The Brass Tacks of Culture Management

welding.jpg

I’ve been saying for a while now that we need to make culture management “a thing.” You wouldn’t consider running an organization without having your financial management systems, processes, and people in place—yet it’s apparently okay to ignore culture for years, simply because you are too busy. Really?

I would argue that has always been a bad strategy, but in today’s environment, I think it has become fundamentally unacceptable.

So let’s get down to brass tacks on how to do culture management. An easy way to get your head around it, actually, is to start by thinking in terms of financial management. Imagine you ran an organization with literally zero financial management—like the only time you knew you were in trouble was when the checks started bouncing. What would you do to turn that around?

Step one: make things visible. The first thing you would do is to get your hands around the basic data—what are the balances, inflows, and outflows every month. You can’t do any planning or budgeting until you know what you’ve got. The same is true with culture. The bedrock of culture management is articulating what your culture is. And I don’t mean core values posters. I mean clear distinctions on how you do things and what is really valued down at the operational level. I recommend starting with answering the “how do we do this” question around four areas: agility, transparency, collaboration, and innovation. Look for patterns, not statements of ideals. Remember, this is the “what is” part, not the plan for improving things. That comes later.

You can use a fancy culture assessment like ours to get the data (we, of course, think that’s a great idea), but if you don’t have resources for that, then start convening some conversations internally to answer those questions. How do we really do collaboration here? How much is innovation really valued? How much failure can we really tolerate? The qualitative answers to those questions will help you paint the basic picture of your culture, which you need before you can do the rest of the steps.
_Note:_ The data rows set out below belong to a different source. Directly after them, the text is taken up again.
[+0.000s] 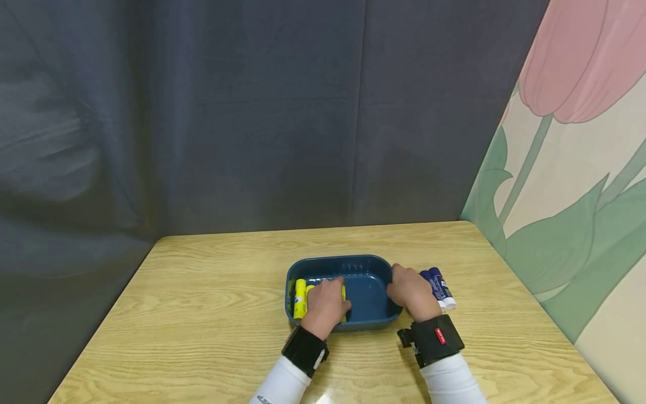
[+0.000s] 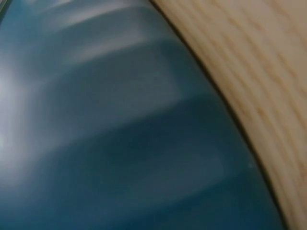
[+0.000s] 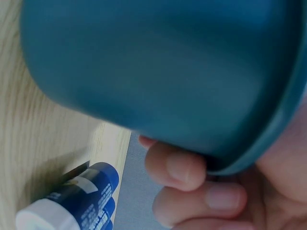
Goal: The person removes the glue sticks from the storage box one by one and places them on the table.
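Observation:
A dark blue plastic tray (image 1: pixel 370 324) with a rounded rim sits on the table. Inside its left end, a yellow glue stick (image 1: pixel 300 299) lies lengthwise, and more yellow shows on both sides of my left hand (image 1: pixel 325 306). That hand reaches down into the tray with bent fingers around a yellow stick, which it mostly covers. My right hand (image 1: pixel 411 290) grips the tray's right end at the rim, its fingers (image 3: pixel 180 167) curled under the lip. Just right of this hand, dark blue glue sticks (image 1: pixel 441 287) with white caps lie side by side.
The wooden table (image 1: pixel 217 314) runs out to both sides of the tray. Behind it hangs a dark grey curtain (image 1: pixel 262 123). A wall painted with tulips (image 1: pixel 580 224) borders the right side.

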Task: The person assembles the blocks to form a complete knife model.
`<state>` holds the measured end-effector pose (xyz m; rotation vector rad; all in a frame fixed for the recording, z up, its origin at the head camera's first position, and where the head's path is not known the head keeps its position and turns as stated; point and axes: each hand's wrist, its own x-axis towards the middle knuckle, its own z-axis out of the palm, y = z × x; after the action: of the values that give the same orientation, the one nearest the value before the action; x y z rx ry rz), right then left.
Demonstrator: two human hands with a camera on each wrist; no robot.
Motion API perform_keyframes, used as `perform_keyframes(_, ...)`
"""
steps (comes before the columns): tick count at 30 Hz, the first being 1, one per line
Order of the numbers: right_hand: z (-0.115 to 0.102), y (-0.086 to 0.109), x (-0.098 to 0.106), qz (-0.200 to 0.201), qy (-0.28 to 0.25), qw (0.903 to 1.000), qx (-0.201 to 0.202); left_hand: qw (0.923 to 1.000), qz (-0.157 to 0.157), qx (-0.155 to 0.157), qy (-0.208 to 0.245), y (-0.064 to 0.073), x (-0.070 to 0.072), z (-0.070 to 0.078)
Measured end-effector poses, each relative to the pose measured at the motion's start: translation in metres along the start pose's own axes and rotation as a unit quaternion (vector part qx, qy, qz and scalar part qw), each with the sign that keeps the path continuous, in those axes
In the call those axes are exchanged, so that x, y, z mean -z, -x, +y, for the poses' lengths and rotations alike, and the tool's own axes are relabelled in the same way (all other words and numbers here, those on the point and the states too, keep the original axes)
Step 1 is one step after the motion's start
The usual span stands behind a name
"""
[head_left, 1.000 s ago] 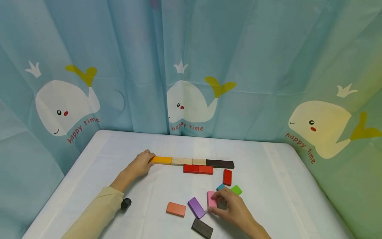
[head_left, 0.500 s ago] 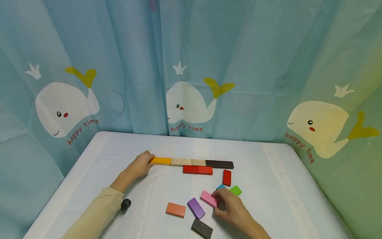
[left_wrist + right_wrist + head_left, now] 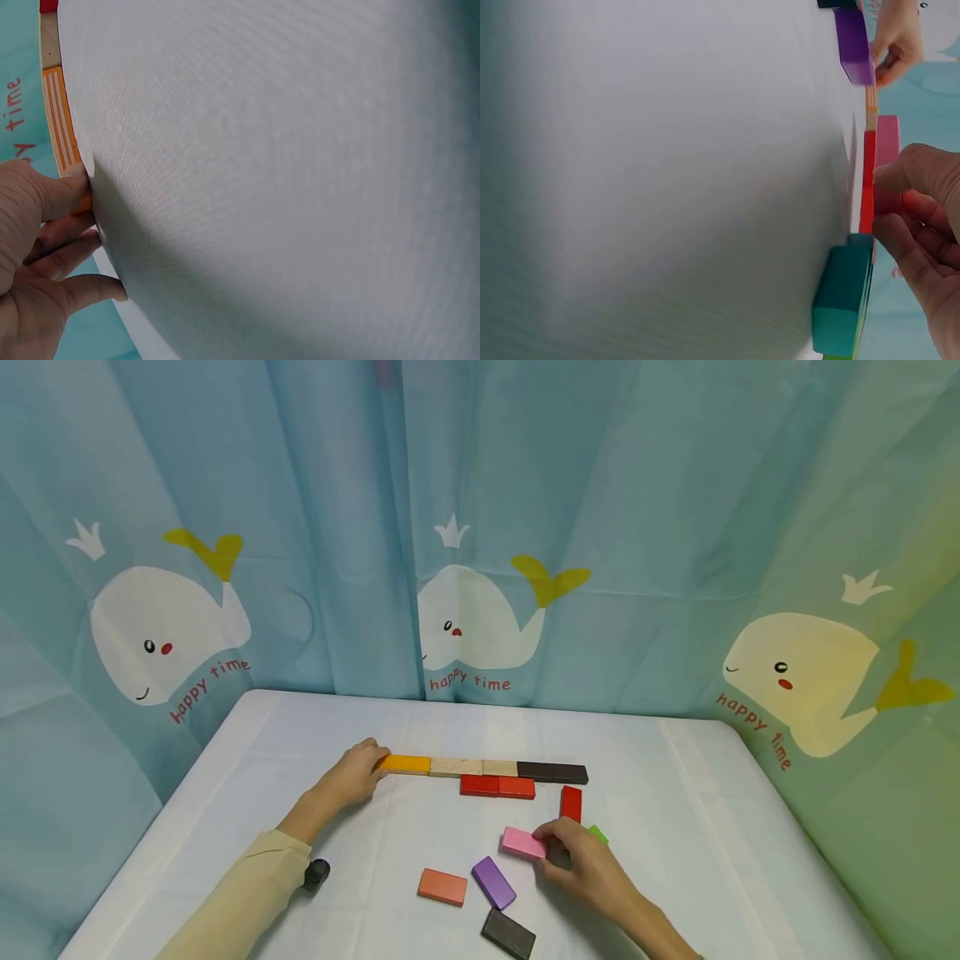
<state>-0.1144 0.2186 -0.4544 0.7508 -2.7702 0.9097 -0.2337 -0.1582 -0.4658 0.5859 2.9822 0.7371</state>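
My left hand [image 3: 352, 778] pinches the left end of an orange-yellow block [image 3: 407, 765], the first in a straight row at the back of the table. In the left wrist view the thumb lies on that block, which has pale stripes. Thumb and fingers of my right hand [image 3: 588, 870] pinch the right end of a pink block [image 3: 520, 842]. The right wrist view shows the pink block [image 3: 887, 141] raised off the white cloth. A blue block [image 3: 841, 296] stands below the right hand there; the hand hides it in the head view.
Two pale wood blocks [image 3: 456, 767] and a dark brown block [image 3: 552, 772] continue the row. Two red blocks [image 3: 497, 786] lie against its front. Another red block [image 3: 571, 804], a green [image 3: 597, 833], a purple [image 3: 493, 882], a coral [image 3: 442, 887] and a black block [image 3: 508, 933] lie about.
The right hand has turned the pink block from upright in the view to nearly sideways, lifted it and moved it slightly toward the row. The left hand has stayed on the orange-yellow block.
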Motion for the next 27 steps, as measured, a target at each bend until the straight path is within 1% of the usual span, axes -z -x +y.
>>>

Step two: make a plan. In finance, they call this a budget. Once you see “what is,” you’ll have to make a call on where you need to be. So you start drawing some lines in the sand about minimum or maximum levels of revenue and expenses you need to hit by the end of next quarter or next year. The lines you draw, of course, should be based on a clear understanding of what success looks like. The same is true with culture. You will always have limited resources, so you need to choose wisely about where to direct your culture efforts. Don’t try to fix everything—prioritize. We recommend identifying no more than six culture priorities to be working on at a time. They should be clear, discrete, and connected visibly and obviously to both high-level success drivers and ground-level behaviors.

Step 3: Navigate. The first two steps are about painting static (but clear) pictures: current state and ideal state (balance sheet and budget). Once those are done, everything becomes in motion, and the job is different. Now you’re constantly evaluating and reevaluating based on new information that’s coming in, shifting resources from one area to another if needed, maybe putting a project on hold if the revenue numbers are way below targets. Same with culture. As you implement your playbook to improve culture (process changes, technology changes, HR changes, etc.) you’ll need metrics to know if you’re making progress against your priorities, and you’ll need to evaluate individual plays for effectiveness, and maybe swap one out for a different approach.

As you can see from these three simple first steps, I don’t think culture management is overly complex or difficult. But it takes time and effort. And we find a lot of HR leaders feel they don’t have the time or resources to do this work.

Then outsource it. That’s what you would do with financial management, wouldn’t you? You’d find some kind of accounting or bookkeeping professional and pay them to make sure you were covering the basics. Doing nothing is not an option!

The same is true for culture. Get your culture management basics in order, or watch your competitors win.